#### What is needed
Please repeat the records exactly from their first line, finishing at the line containing "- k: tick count" and including it.

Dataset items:
|---|

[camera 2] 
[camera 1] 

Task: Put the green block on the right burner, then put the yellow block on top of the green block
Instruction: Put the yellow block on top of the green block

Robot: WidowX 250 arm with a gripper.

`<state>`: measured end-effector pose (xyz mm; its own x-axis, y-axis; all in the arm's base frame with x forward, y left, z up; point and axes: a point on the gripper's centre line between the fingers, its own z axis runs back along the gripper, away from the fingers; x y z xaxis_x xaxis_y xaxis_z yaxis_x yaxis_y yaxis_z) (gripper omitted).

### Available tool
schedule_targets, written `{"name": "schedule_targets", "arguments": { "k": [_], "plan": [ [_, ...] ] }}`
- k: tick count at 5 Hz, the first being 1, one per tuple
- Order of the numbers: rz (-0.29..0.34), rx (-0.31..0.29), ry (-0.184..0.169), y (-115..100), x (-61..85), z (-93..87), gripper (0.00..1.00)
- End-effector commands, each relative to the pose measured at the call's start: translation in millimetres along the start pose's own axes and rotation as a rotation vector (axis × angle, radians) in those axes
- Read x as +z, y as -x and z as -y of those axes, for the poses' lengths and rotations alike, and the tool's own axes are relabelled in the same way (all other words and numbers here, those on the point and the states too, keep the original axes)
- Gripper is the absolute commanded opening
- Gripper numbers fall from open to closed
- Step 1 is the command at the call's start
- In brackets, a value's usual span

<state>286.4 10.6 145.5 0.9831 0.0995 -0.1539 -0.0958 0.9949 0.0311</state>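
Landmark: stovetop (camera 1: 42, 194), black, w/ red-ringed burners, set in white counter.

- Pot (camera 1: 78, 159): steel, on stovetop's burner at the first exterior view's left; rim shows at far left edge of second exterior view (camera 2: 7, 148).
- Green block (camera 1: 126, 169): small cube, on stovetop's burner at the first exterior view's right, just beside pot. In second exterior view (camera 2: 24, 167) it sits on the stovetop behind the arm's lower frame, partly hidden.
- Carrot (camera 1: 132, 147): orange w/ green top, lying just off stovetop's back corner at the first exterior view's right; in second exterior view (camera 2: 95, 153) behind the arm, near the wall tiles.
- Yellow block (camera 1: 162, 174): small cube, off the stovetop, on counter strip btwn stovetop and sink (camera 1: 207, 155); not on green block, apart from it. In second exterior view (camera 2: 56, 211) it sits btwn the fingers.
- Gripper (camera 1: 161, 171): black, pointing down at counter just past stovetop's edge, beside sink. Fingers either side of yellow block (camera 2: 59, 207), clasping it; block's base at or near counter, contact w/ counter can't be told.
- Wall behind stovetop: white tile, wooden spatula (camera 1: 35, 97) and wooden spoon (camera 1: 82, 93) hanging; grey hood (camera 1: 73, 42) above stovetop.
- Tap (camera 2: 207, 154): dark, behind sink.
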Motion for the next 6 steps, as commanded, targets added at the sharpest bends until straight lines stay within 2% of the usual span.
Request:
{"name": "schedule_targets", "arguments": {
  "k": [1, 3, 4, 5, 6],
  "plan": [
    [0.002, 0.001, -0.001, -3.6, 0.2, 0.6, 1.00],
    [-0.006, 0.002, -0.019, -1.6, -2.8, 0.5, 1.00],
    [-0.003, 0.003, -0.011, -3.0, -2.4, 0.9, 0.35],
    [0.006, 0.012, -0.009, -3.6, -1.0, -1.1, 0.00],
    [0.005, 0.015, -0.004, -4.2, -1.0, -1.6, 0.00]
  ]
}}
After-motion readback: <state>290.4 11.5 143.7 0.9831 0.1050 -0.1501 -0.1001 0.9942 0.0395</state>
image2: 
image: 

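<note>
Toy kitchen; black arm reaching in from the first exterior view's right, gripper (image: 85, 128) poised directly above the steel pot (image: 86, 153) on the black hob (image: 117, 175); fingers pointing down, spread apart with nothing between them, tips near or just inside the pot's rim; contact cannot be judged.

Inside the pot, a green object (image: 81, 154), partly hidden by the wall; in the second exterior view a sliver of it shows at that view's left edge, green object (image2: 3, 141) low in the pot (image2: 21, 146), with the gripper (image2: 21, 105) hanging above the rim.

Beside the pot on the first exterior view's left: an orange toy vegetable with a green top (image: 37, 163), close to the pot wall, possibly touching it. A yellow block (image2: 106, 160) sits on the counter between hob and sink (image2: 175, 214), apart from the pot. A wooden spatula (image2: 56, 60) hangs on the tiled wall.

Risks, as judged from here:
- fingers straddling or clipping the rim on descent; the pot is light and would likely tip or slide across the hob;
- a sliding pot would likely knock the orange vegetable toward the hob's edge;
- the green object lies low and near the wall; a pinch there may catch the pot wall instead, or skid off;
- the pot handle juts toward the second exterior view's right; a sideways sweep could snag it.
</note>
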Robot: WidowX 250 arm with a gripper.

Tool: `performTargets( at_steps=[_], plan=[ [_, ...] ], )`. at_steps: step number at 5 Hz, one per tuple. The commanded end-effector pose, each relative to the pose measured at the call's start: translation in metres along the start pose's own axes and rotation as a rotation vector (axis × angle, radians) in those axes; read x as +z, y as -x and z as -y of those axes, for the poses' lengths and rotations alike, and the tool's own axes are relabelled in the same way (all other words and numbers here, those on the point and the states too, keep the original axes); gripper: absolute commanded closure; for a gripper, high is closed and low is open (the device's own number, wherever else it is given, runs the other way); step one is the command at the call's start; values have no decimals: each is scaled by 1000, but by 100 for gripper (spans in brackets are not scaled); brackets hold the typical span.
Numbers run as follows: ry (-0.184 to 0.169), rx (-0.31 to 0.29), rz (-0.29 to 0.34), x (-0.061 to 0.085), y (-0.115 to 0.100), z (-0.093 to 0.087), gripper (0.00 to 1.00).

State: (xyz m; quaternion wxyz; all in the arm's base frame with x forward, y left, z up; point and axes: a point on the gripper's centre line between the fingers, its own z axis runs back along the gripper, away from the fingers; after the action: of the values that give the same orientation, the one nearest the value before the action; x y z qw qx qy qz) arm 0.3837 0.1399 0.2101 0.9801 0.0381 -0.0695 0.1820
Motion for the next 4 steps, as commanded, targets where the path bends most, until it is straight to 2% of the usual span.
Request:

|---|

#### Solution to the exercise
[camera 2] 
[camera 1] 

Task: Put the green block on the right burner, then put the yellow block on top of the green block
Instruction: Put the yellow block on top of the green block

Robot: WidowX 250 arm with a gripper.

`<state>`: measured end-effector pose (xyz mm; its own x-axis, y-axis; all in the arm's base frame with x forward, y left, z up; point and axes: a point on the gripper's centre line between the fingers, its own z axis runs back along the gripper, away from the fingers; x y z xaxis_x xaxis_y xaxis_z yaxis_x yaxis_y yaxis_z) (gripper omitted).

### Available tool
schedule_targets, written `{"name": "schedule_targets", "arguments": { "k": [_], "plan": [ [_, ...] ] }}`
- k: tick count at 5 Hz, the first being 1, one per tuple

Nothing else is left to add to this answer.